The General Division is presumed to have considered all available evidence

[17] One of the General Division’s jobs is to make findings of fact. In doing so, it is presumed to have considered all the evidence before it.Footnote 7 In this case, I don’t see any indication that the General Division disregarded the Applicant’s testimony. In fact, the General Division discussed her testimony at length in its decision. However, the General Division ultimately found that testimony less than convincing.

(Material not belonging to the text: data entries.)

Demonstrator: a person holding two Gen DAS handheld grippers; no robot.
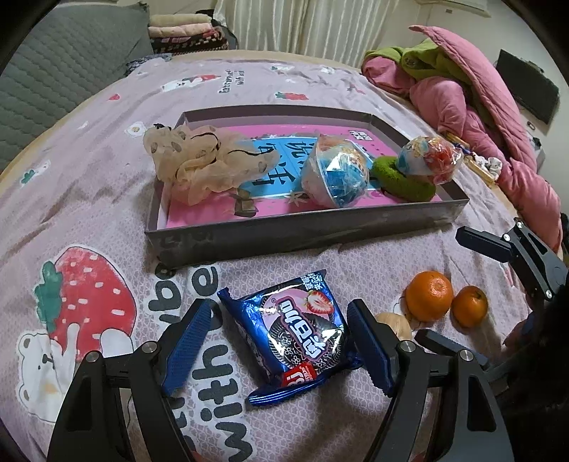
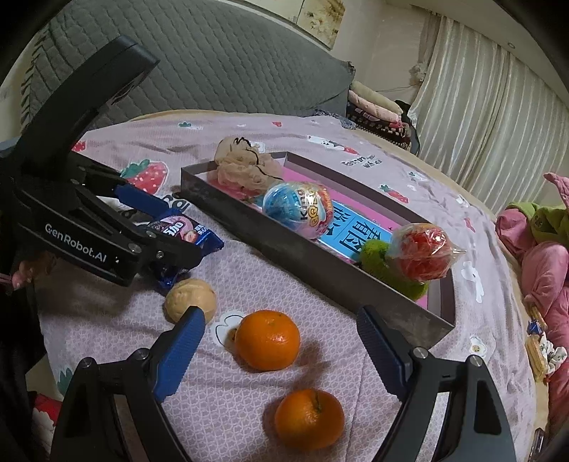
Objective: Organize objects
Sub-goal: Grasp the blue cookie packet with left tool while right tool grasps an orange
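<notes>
A blue cookie packet [image 1: 298, 332] lies on the bed sheet between the fingers of my open left gripper [image 1: 281, 341], which straddles it without clear contact; it also shows in the right wrist view [image 2: 181, 231]. My open right gripper [image 2: 281, 341] hovers over two oranges [image 2: 267, 339] [image 2: 309, 417], one between its fingers. A walnut [image 2: 190, 300] lies to their left. The grey tray [image 1: 284, 238] holds a beige scrunchie [image 1: 199, 160], a blue toy egg [image 1: 336, 174], a red-blue toy egg [image 1: 428, 160] and a green scrunchie [image 1: 402, 181].
Pink and green bedding [image 1: 458, 92] is piled at the right. A grey quilted headboard [image 2: 199, 60] and folded blankets [image 1: 185, 32] stand behind the bed. Small items [image 2: 540, 348] lie by the bed's right edge.
</notes>
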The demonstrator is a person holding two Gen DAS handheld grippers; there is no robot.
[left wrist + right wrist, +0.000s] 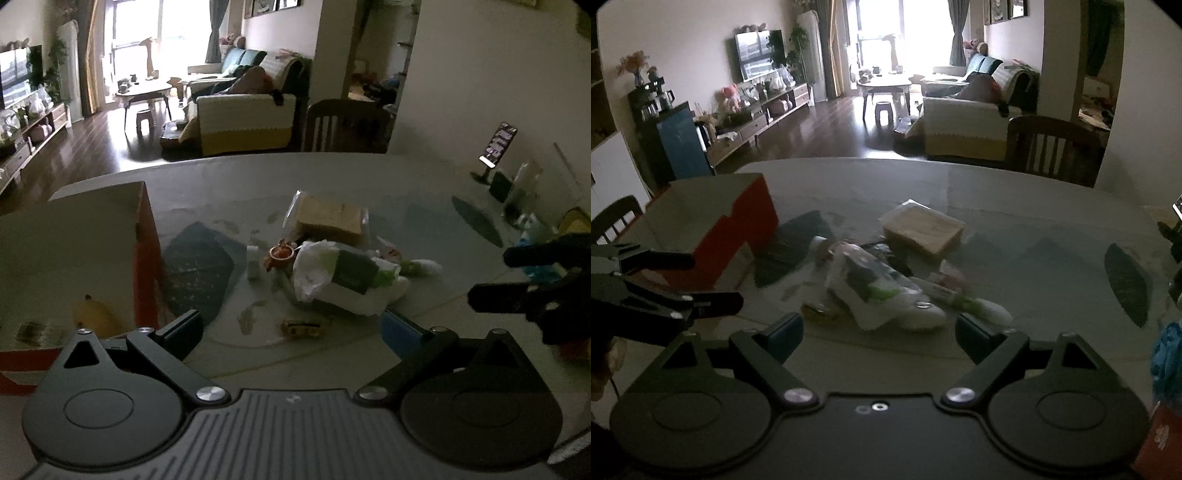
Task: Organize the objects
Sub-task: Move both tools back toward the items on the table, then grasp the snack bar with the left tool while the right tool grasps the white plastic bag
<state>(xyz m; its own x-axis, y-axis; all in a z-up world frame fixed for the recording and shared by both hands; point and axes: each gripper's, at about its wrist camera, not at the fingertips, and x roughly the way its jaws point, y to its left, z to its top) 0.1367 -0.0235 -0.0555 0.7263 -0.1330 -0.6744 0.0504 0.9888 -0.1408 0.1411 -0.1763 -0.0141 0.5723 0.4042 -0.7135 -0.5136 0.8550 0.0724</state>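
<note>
Left gripper (291, 325): black two-finger tool, fingers spread wide, empty, hovering over the near edge of the table; seen side-on at the left of the right wrist view (716, 280), jaws parted there too.
Right gripper (879, 332): black two-finger tool, fingers spread wide, gripping nothing, low over the near edge; its tips enter the left wrist view from the right (491, 275).
Pale glass-topped table (424, 206): carries all the clutter; dark leaf-shaped patches show through the top.
Small yellow-and-black wrapped item (303, 328): flat on the table, nearest to the left gripper, between its fingers in the picture but apart from them.
White and green soft plastic pack (347, 277): crumpled, lying at mid-table just past the yellow item; also straight ahead of the right gripper (882, 291).
Small white upright block (254, 262): left of the pack, standing.
Orange-red small ring-topped object (280, 254): between the white block and the pack, details blurred.
Tan flat box in clear wrap (328, 219): behind the pack, toward the far edge, tilted.
Open cardboard box with red-orange sides (146, 258): at the left edge of the table; a yellow banana (94, 315) lies inside.
Phone on a dark stand (496, 146): upright at the far right edge.
Dark wooden chair (343, 123): beyond the far edge.
</note>
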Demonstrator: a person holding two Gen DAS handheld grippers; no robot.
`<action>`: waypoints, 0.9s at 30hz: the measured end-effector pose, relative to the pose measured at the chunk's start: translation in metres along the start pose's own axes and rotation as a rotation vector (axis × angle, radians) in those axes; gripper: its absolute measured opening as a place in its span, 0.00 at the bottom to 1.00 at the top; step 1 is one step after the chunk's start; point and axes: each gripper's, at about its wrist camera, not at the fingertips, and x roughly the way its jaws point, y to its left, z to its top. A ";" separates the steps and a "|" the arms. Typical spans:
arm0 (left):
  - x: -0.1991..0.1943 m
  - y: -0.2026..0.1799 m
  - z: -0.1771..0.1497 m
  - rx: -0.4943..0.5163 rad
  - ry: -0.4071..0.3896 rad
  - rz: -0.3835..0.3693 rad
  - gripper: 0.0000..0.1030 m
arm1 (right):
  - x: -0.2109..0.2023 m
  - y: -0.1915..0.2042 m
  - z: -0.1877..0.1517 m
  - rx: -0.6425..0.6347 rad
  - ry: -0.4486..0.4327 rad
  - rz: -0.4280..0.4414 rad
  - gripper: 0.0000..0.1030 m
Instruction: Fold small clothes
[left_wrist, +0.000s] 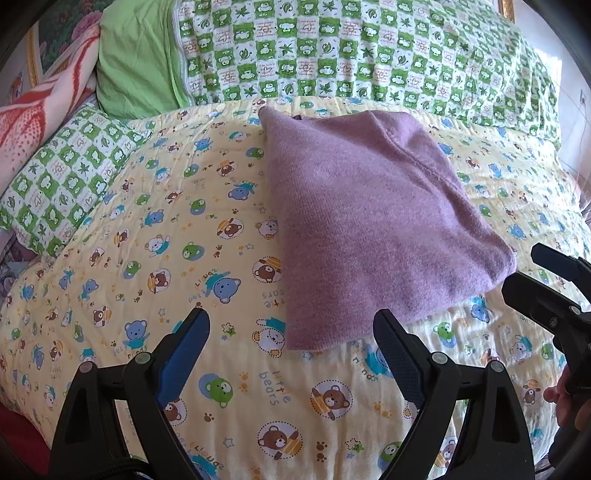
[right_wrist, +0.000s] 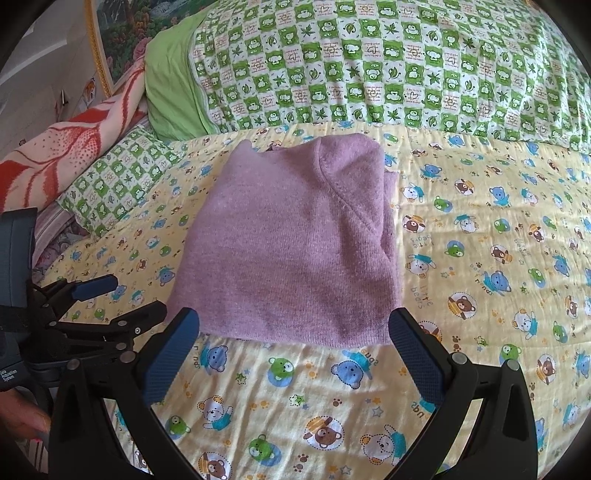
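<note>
A purple knit garment (left_wrist: 365, 221) lies folded into a compact pad on the yellow bear-print quilt (left_wrist: 147, 258); it also shows in the right wrist view (right_wrist: 295, 251). My left gripper (left_wrist: 291, 328) is open and empty, just short of the garment's near left corner. My right gripper (right_wrist: 293, 328) is open and empty, its fingertips at the garment's near edge. The right gripper shows at the right edge of the left wrist view (left_wrist: 546, 280), beside the garment's near right corner. The left gripper shows at the left of the right wrist view (right_wrist: 122, 299), open.
A green-and-white checked duvet (right_wrist: 369, 66) is heaped along the back of the bed. A checked pillow (left_wrist: 62, 177) and a red-and-white blanket (left_wrist: 40, 110) lie at the left. A framed picture (right_wrist: 118, 33) hangs behind.
</note>
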 end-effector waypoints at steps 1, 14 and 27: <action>0.000 0.000 0.001 0.000 -0.002 0.000 0.88 | 0.000 0.000 0.000 0.000 -0.001 0.000 0.99; 0.000 -0.001 0.007 -0.006 -0.016 -0.021 0.88 | -0.003 -0.004 0.011 0.013 -0.021 0.000 0.99; 0.006 0.001 0.012 -0.006 -0.009 -0.014 0.88 | 0.001 -0.007 0.012 0.018 -0.012 0.001 0.99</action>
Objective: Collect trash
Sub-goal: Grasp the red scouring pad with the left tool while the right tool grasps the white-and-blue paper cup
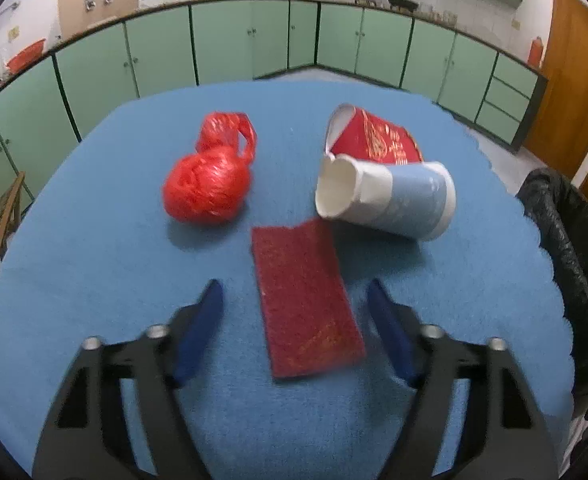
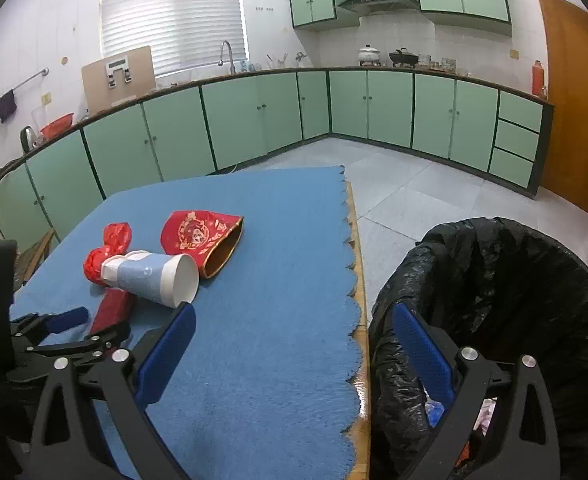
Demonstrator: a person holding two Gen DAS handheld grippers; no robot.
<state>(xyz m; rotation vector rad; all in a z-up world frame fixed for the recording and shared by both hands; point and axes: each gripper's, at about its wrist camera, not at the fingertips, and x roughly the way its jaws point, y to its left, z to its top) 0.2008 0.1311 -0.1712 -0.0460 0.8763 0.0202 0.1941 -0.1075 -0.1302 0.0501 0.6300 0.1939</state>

The General Division considered the Applicant’s evidence

[18] Whether a common-law relationship exists depends on many factors.Footnote 8 In this case, the General Division found that the Applicant was not in a common-law relationship with the deceased from 1998 to 2015, the year of his death. It came to this conclusion for the following reasons:

  • Although the Applicant and the deceased lived under the same roof for many years, that did not necessarily mean they were in a common-law relationship for the entire time;
  • The Applicant had previously declared on various declarations and government forms that she was single;
  • The deceased listed his marital status as common-law in his tax returns from 1992 to 2008 but then described himself as single after that period;
  • The deceased’s son and daughter credibly testified that, before and after their father’s death, the Applicant was looking for ways to be deemed his common-law spouse in anticipation of qualifying for a survivor’s pension;
  • Although there was some evidence of mutual financial support, the majority of the available documents did not indicate a common-law relationship;
  • The deceased named his son, and not the Applicant, as the executor of his estate; and
  • Cancelled cheques indicated that the deceased paid the Applicant a monthly rent, suggesting their relationship was that of a landlord and tenant.

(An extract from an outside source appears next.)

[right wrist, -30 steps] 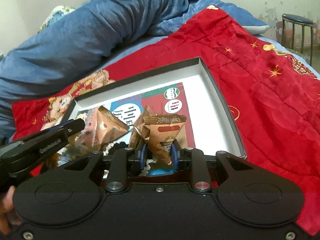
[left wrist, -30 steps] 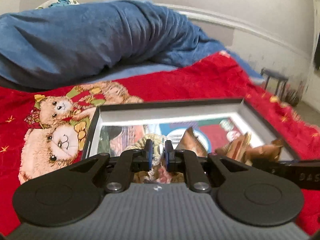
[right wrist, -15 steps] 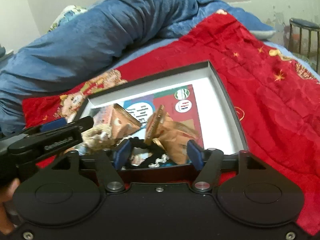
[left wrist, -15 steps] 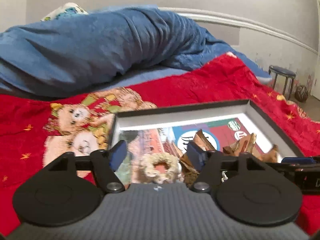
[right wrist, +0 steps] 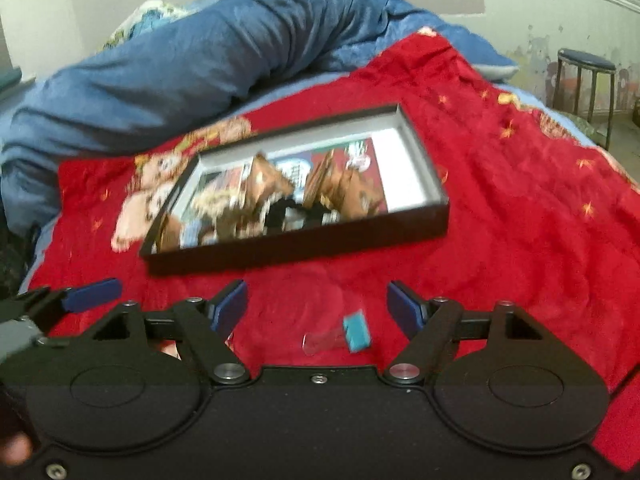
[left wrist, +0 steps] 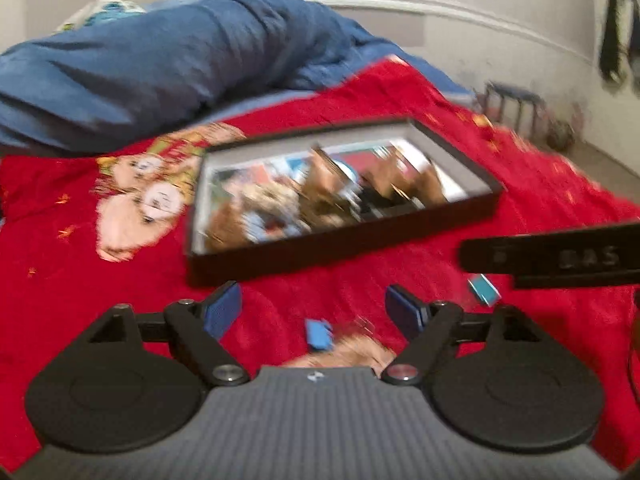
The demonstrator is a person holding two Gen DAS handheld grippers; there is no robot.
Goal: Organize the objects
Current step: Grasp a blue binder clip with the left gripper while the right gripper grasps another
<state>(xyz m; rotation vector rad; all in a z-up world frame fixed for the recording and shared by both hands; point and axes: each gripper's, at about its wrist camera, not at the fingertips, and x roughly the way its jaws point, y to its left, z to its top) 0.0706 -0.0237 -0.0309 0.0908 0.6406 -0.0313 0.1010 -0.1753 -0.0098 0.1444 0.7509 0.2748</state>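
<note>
A shallow black box [left wrist: 344,244] [right wrist: 304,248] lies on the red blanket and holds brown snack packets [right wrist: 344,188], a beige scrunchie [right wrist: 212,200] and a black item. My left gripper [left wrist: 314,310] is open and empty, in front of the box's near wall. A small teal-blue item [left wrist: 318,334] lies on the blanket between its fingers. My right gripper [right wrist: 318,306] is open and empty, also short of the box. A small clear piece with a teal end [right wrist: 356,330] lies between its fingers. Both views are blurred.
The red blanket [right wrist: 520,216] has a teddy-bear print [left wrist: 148,196] left of the box. A rumpled blue duvet [left wrist: 160,60] lies behind. A stool [right wrist: 586,88] stands off the bed at right. The other gripper's finger [left wrist: 552,254] reaches in from the right.
Both grippers opened, letting go of the scrunchie and a snack packet in the box, then pulled back out of the box toward me.
</note>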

[19] Parties in a common-law relationship must show, by their acts and conduct, a mutual intention to live together in a marriage-like relationship of some permanence.Footnote 9 I see nothing to suggest that the General Division misapplied the law by basing its decision on the above factors.

[20] One of the General Division’s roles is to establish facts. In doing so, it is entitled to some leeway in how it weighs evidence. The Applicant may believe that her witness testimony proved her case, but it was just one of many factors that the General Division had to consider.

[21] The Federal Court of Appeal addressed this point in a case called Simpson,Footnote 10 in which the claimant argued that the tribunal attached too much weight to selected evidence. In dismissing the application for judicial review, the Court held:

[A]ssigning weight to evidence, whether oral or written, is the province of the trier of fact. Accordingly, a court hearing an appeal or an application for judicial review may not normally substitute its view of the probative value of evidence for that of the tribunal that made the impugned finding of fact.

[22] In this case, the General Division made a full and genuine effort to sort through the relevant evidence and assess its quality. I see no reason to second-guess the General Division’s decision to give some items of evidence more weight than others.

Conclusion

[23] The Applicant has not identified any grounds of appeal that have a reasonable chance of success.

[24] Permission to appeal is therefore refused.